Filed Under: Executive Operations

Incentive Stock Options Guide

May 20, 2021 by Megan Esposito

Creating Incentive Stock Option Plans

The appeal of stock options for startups and earlier-stage companies may not be what they once were, but there remains a high expectation on the part of your best employees that they will one day share in the runaway success of the firm. Stock options, particularly those that are fully vested, are a significant motivator, ensuring that employees are aligned with the long-term goals of the company.

Your chances for attracting and retaining the top tier people you need for success are much better with some up front equity budgeting by founders and careful annual thinking about the equity pool you’ll need going forward for both new hires and merit-based awards to existing key contributors.

Incentive Stock Option (ISO) Plans remain an important retention and motivation strategy. There is room to get creative with ‘synthetic’ options and bonuses tied to successfully completed projects and key milestones. By offering these options, companies can manage the exercise price effectively, ensuring it aligns with the price and the fair market value of the company shares at the time of grant.

Equity Still Matters

As unicorns and IPOs have become more rare, the appeal of stock options for startups may not be what it once was, but ISOs remain table stakes for startups that want to draw exceptionally talented people. The favorable tax treatment of ISOs, especially when compared to the alternative minimum tax, makes them a more attractive option for employees.

There is more inherent power and flexibility in ISOs for recruiting and retention than many founders may realize. Also, a management team can get extraordinarily creative in using synthetic and restrictive options based on the successful completion of a particular project or initiative. This creativity can extend to managing the expiration date of options to maximize their benefit to both the company and the employee.

Founders’ Equity

Founders are generally good at thinking through equity allocations among themselves, but something easily overlooked in the early capitalization structure is model options for new employees. Understanding the impact of equity grants on future dilutive events is crucial, particularly in how they relate to qualified stock options and their tax implications, including long-term capital gains considerations.

The size of the initial option pool you need available depends on the executive team you have on hand and those you will need.
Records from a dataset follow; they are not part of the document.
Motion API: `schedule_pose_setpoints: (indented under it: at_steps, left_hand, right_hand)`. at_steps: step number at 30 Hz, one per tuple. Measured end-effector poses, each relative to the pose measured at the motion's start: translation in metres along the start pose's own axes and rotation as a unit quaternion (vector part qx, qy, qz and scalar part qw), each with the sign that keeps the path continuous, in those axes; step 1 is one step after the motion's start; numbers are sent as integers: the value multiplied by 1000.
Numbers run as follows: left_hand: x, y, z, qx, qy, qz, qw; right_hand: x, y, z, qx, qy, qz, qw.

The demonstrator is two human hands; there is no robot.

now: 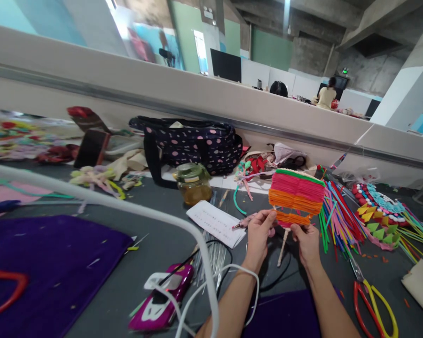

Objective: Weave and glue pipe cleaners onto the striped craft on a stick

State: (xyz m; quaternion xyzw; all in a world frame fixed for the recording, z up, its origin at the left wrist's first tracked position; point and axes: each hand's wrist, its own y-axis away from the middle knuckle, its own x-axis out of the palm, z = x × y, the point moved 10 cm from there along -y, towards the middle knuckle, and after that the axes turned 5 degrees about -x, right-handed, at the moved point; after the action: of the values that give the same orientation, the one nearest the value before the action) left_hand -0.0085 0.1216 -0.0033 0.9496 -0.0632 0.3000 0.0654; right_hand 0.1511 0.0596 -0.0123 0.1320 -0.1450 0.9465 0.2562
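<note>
While both hands are raised above the grey surface [151, 244] in the head view, they share one thing: a woven straw fan [295, 197] in bands of green, pink and orange, held upright in front of the person. Left hand [258, 234] has its fingers pinched shut on the fan's lower left edge, thumb on the near side. Right hand [306, 239] is clamped on the lower right of the orange band, just beside the pale stick [283, 248] that hangs down from the fan's bottom between the two wrists.

Right of the fan, a loose sheaf of coloured straws [338, 216] fans out across the surface, and beyond it lies a round woven piece [377, 211] with blue, yellow and green points. Red-and-yellow scissors [373, 300] lie near the right forearm.

Left of the hands, a white paper slip [216, 223] rests flat, with a jar of amber liquid [193, 184] behind it and a dark polka-dot bag [193, 143] against the low wall (straps hanging forward). Nearer the camera sit a magenta glue gun [164, 298], a white cable [211, 281] and a purple cloth [52, 263].
</note>
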Motion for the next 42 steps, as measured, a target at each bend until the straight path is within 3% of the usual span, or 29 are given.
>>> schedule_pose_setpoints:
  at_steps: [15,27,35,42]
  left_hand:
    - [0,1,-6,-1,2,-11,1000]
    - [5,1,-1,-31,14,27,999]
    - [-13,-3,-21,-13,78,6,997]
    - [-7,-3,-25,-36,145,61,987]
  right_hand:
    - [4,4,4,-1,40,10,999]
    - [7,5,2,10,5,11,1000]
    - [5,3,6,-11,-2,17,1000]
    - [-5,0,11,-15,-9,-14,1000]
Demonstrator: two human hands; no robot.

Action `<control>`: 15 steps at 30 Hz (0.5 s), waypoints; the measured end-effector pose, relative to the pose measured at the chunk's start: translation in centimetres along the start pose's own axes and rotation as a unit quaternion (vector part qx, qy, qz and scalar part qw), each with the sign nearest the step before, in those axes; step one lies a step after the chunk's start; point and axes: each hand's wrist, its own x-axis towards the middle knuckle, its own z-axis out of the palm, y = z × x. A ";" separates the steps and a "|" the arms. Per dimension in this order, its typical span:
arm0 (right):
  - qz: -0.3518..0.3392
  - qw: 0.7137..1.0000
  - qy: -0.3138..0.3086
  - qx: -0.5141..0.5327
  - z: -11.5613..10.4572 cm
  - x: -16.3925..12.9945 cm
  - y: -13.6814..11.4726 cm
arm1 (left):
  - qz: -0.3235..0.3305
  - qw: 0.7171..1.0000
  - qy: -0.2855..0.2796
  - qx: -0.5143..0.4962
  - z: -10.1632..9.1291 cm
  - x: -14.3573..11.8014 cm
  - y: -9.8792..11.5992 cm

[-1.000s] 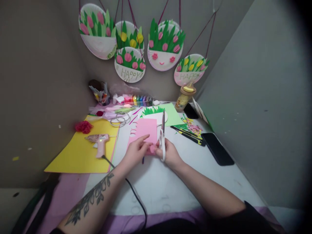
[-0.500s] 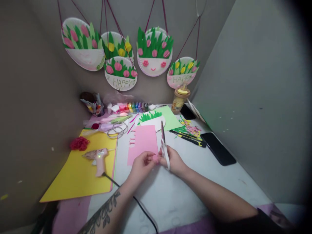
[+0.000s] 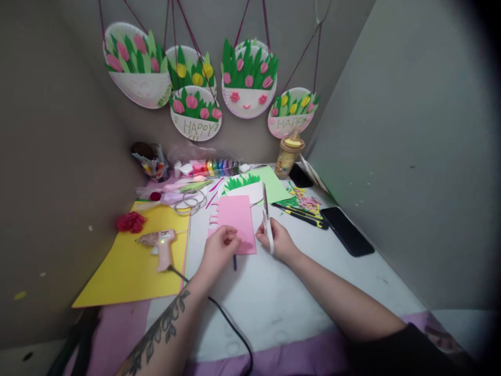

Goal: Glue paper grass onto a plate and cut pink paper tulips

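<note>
Since half a second ago the two hands have drawn apart, and the pink sheet [image 3: 235, 222] now lies flat on the white table [image 3: 274, 303] with its near edge clear of the scissors. The left hand [image 3: 219, 250] rests at the sheet's near left corner, fingers curled over the edge; it appears to pinch the paper, though the pictures do not show the grip for certain. The right hand [image 3: 278, 241] is clenched around the white handles of the scissors [image 3: 267, 222], whose closed blades point away from the person, just right of the sheet and apart from it. A blue pen [image 3: 235, 261] pokes out from under the sheet's near edge. Cut-out notches run down the sheet's left side. Left of the sheet lies a yellow sheet [image 3: 129, 266] with a glue gun [image 3: 160, 245] on it, its black cord [image 3: 227, 324] trailing toward the person under the left forearm. A red tuft [image 3: 131, 222] sits at the yellow sheet's far corner, with wire rings [image 3: 190, 201] nearby. Beyond the pink sheet are a paper plate with green grass [image 3: 245, 188], a green sheet [image 3: 274, 185], a row of paints [image 3: 213, 168] and a bottle [image 3: 287, 154]. To the right lie pencils [image 3: 303, 216], paper scraps [image 3: 307, 201] and a phone [image 3: 346, 230]. Finished plates [image 3: 195, 109] hang on the wall.
</note>
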 end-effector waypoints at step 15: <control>-0.064 0.992 0.061 -0.095 0.7 1.6 1.6 | 0.128 0.914 0.140 0.359 -2.4 -0.5 1.7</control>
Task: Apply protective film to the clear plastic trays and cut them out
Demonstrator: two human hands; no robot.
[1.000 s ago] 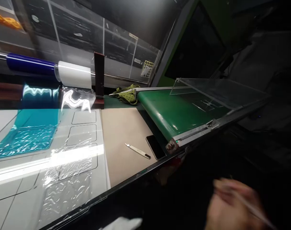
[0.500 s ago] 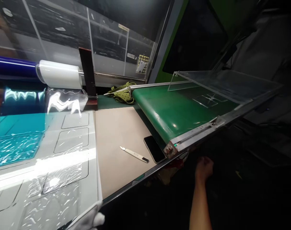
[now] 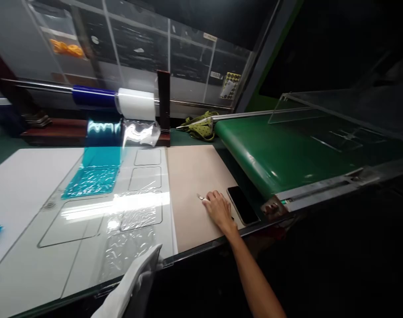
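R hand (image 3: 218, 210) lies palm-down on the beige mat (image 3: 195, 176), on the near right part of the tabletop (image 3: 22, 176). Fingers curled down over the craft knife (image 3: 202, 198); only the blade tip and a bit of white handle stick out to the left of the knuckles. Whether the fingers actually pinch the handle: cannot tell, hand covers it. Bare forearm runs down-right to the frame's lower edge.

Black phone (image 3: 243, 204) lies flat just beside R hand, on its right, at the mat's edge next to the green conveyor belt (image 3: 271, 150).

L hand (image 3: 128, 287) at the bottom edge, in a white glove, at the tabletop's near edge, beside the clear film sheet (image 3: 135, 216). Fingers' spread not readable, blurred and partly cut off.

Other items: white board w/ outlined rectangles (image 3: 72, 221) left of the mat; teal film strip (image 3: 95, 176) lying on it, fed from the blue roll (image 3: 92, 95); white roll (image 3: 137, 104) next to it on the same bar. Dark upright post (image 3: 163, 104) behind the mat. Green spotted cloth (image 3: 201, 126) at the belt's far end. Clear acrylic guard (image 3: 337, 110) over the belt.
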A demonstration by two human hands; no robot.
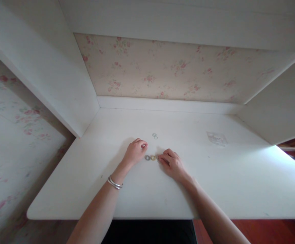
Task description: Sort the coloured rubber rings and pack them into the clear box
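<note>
Two small rings lie side by side on the white desk (142, 196): a grey ring (147, 157) and a yellowish ring (153, 157). My left hand (135, 151), with a silver bangle on its wrist, rests curled just left of them; its fingertips seem pinched on something too small to make out. My right hand (171, 162) rests just right of the rings, fingertips bent close to the yellowish one. Whether it grips anything is hidden. A pair of thin pale rings (155, 136) lies a little farther back.
A small clear plastic bag (216, 138) lies on the desk at the back right. White side panels (61, 84) and a flowered back wall (162, 71) enclose the desk on three sides. A shelf overhangs above.
</note>
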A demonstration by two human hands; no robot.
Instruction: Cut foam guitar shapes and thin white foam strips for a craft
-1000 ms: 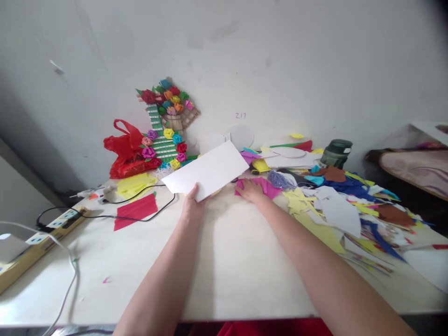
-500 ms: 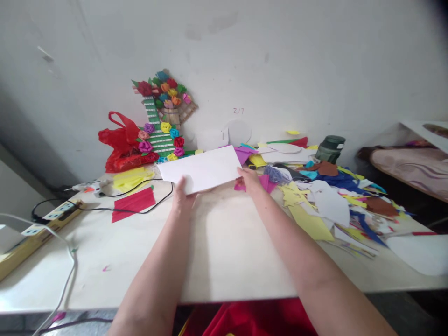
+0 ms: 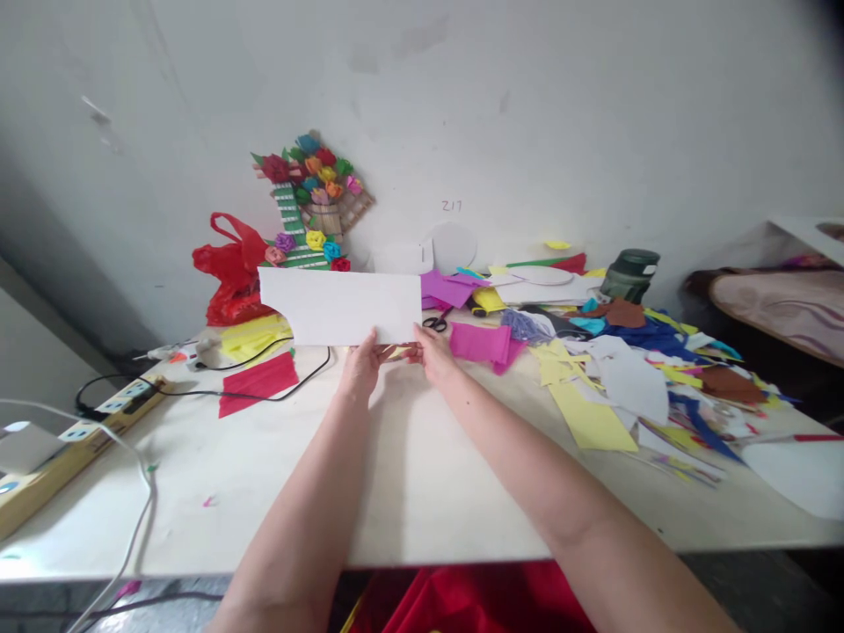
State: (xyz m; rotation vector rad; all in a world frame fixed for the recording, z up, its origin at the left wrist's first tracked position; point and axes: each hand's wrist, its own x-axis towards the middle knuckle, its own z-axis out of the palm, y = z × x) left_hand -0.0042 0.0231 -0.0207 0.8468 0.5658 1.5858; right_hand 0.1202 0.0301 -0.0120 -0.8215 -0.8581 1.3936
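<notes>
Both hands, left hand (image 3: 360,367) and right hand (image 3: 432,356), pinch the lower edge of a white paper sheet (image 3: 341,305) upright at frame centre above the bench (image 3: 409,475); light, floppy, best held by edges.

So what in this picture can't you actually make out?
- Head view: the white sheet, held up by the left hand and right hand, hides the lower part of the paper flower decoration.
- The fingers behind the sheet are hidden by it.
- The small writing on the wall is too small to read surely.
- The power strip runs out of the left edge.
</notes>
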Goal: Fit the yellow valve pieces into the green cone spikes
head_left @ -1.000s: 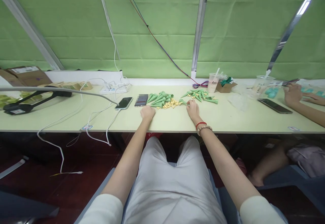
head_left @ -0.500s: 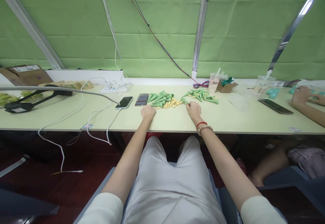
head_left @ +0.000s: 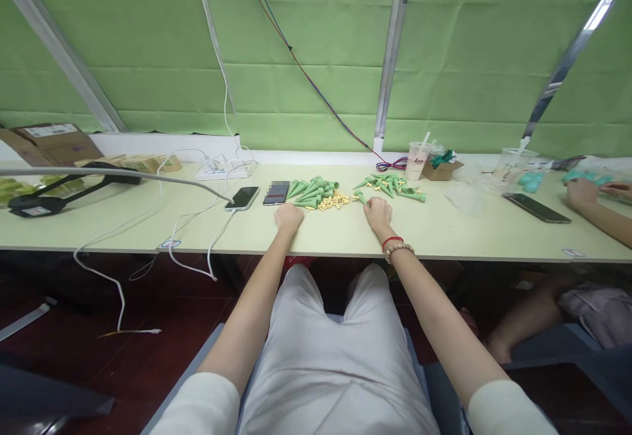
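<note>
My right hand [head_left: 379, 214] rests on the table with its fingers pinched on a small green cone [head_left: 360, 196], which has a yellow tip at its left end. To the left, my left hand [head_left: 288, 215] is closed in a loose fist on the tabletop, just below a dark phone [head_left: 276, 193]; nothing shows in it. Between the hands lies a heap of small yellow pieces [head_left: 335, 201], touching a pile of green cones [head_left: 312, 191] behind it. Beyond my right hand is another group of green cones [head_left: 390, 185], several with yellow pieces at their ends.
A second phone [head_left: 242, 198] with a white cable lies at the left, near a power strip [head_left: 222, 170] and a black headband-like device [head_left: 54, 201]. Toward the right stand a drink cup [head_left: 417, 160], a small box [head_left: 441, 170] and another phone [head_left: 536, 208]. A co-worker's hands [head_left: 581, 191] are at far right.
The green cone in my right hand has tilted slightly, and its yellow end shows more clearly. My left hand stays put. At far right, the co-worker's hands have moved lower.
</note>
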### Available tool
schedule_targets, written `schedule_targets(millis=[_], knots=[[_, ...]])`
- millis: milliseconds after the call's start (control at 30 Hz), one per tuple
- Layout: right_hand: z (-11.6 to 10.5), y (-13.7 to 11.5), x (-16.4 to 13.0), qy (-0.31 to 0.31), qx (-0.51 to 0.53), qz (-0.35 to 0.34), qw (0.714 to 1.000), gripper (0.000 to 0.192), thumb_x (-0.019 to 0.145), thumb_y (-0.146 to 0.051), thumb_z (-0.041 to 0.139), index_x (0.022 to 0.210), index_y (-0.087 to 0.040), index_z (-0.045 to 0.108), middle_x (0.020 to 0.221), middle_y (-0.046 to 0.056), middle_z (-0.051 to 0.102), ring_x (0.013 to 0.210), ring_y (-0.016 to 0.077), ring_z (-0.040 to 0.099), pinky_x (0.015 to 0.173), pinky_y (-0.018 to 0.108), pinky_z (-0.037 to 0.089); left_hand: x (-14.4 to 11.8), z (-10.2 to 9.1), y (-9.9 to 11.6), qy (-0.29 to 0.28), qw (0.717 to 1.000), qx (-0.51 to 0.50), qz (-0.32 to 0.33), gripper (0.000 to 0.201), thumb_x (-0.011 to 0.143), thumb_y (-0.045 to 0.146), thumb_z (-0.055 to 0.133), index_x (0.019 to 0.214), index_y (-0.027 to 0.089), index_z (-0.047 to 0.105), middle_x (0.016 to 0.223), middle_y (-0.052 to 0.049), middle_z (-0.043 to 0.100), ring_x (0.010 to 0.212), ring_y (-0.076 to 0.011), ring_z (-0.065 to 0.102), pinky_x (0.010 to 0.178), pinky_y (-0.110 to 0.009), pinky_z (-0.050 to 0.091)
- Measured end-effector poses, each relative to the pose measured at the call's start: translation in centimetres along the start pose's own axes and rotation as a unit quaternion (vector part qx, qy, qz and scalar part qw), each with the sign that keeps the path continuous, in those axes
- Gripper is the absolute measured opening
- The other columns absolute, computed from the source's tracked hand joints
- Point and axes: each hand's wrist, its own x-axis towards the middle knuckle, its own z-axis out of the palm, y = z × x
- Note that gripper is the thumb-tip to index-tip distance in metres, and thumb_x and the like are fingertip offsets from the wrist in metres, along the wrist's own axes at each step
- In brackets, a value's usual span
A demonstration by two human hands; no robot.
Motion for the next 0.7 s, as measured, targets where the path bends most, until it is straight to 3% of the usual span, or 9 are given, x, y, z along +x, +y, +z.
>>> schedule_targets(millis=[700], knots=[[-0.24, -0.30, -0.15, 0.000, -0.012, 0.049, 0.999, 0.026, 0.095, -0.027, 0.032, 0.105, -0.014, 0.052, 0.088, 0.011, 0.066, 0.086, 0.0195, 0.062, 0.069, 0.027, 0.038, 0.01, 0.01, 0.03, -0.002, 1.000, -0.007, -0.006, 0.034, 0.077, 0.020, 0.041, 0.099, 0.006, 0.065, 0.099, -0.021, 0.065, 0.096, -0.0284, 0.060, 0.076, -0.034, 0.044]])
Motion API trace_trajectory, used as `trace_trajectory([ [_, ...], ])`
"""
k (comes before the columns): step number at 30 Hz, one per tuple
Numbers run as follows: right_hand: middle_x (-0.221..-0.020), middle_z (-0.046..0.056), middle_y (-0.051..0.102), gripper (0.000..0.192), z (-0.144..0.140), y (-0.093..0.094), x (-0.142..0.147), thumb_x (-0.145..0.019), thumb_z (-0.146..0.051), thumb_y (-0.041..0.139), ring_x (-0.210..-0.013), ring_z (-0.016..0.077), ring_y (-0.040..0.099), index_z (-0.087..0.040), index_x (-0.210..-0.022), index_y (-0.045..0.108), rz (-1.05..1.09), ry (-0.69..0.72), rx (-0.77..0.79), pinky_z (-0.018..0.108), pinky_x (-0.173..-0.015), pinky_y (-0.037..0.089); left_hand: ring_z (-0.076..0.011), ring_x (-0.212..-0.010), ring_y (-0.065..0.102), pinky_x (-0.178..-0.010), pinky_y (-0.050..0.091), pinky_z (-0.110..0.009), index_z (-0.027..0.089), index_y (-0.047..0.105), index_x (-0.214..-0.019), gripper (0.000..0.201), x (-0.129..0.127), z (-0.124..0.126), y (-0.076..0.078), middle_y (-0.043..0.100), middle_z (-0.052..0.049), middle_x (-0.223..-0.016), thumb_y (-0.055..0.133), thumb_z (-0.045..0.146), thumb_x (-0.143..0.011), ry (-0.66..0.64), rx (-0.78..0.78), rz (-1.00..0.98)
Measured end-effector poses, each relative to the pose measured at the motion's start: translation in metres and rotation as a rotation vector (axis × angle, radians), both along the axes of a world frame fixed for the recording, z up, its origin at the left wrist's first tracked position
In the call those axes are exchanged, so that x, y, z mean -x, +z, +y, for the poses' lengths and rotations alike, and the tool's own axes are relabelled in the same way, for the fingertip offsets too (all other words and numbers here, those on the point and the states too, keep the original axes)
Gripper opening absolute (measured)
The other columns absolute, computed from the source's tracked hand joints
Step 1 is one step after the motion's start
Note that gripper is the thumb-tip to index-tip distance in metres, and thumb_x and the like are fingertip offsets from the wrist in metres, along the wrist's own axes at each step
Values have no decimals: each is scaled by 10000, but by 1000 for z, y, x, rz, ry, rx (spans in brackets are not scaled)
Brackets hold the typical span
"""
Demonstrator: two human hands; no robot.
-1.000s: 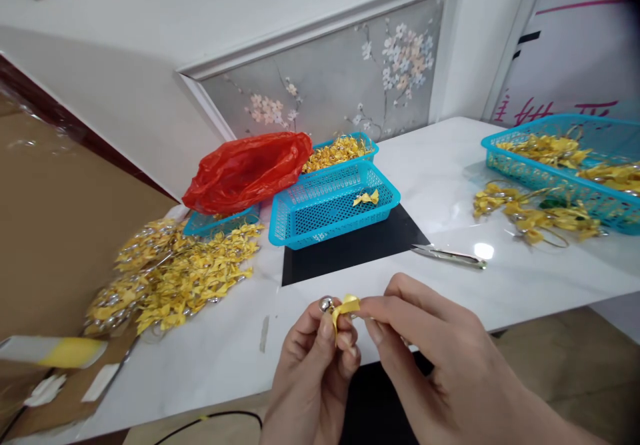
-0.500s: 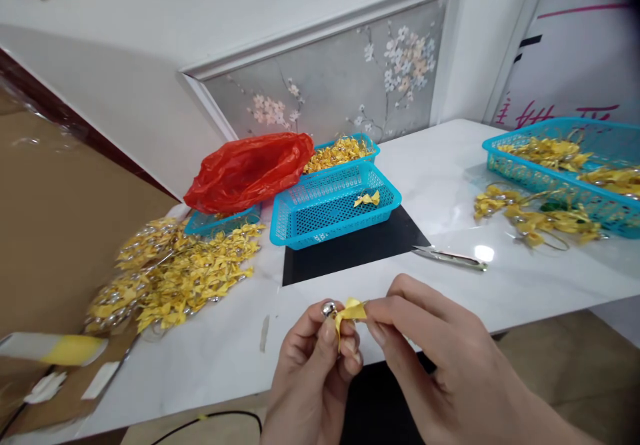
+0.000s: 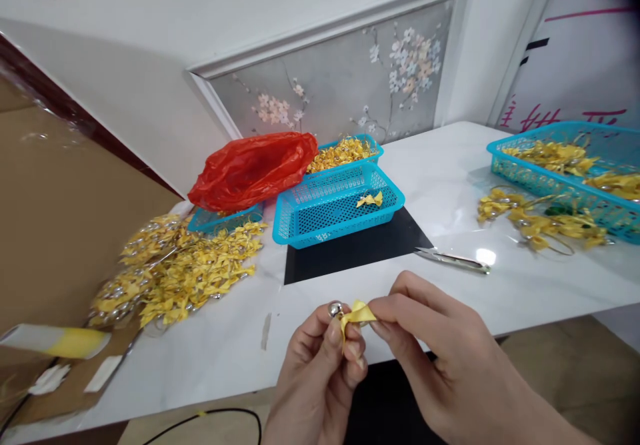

For example, if among your founders you already have your CEO, COO, CTO, and other key executive team members, you may only need a pool of 10-12% of fully diluted shares available to create a suitable equity compensation plan. However, if you are yet to bring on several key members of your executive team, you may need 15-17% or more of fully diluted equity in the equity pool. I’ve seen founders caught off guard because they needed to come up with 5% equity for the CEO they really wanted.

The earlier an equity incentive plan reserve can be built into an equity strategy, the sooner it can be leveraged, usually in the form of winning a star employee through the draw of equity (in exchange for a lower salary).

Budgeting for Equity

Building the Organization You Want

In addition to the executive team, you will need to think through your organization as it is and how you ideally want it to be. A good practice is to map out an entire organization chart and then do a bottoms-up budget for granting equity throughout the entire organization. Budget out at least two years or to the next anticipated equity raise, ensuring the income tax rate implications are considered for each equity grant.

One example – and this is merely an illustration as equity grants have many moving parts and variables – is if you anticipate the need for a great software engineering team, you may allocate for your Engineering VP 1%; a senior engineer 0.5%, and a line employee 0.25% (of fully diluted shares outstanding). Go through the same exercise for sales, marketing, operations, and other functions. To avoid confusion at the time of future dilutive events, it is always prudent to detail option grants as a specific number of shares versus a percentage.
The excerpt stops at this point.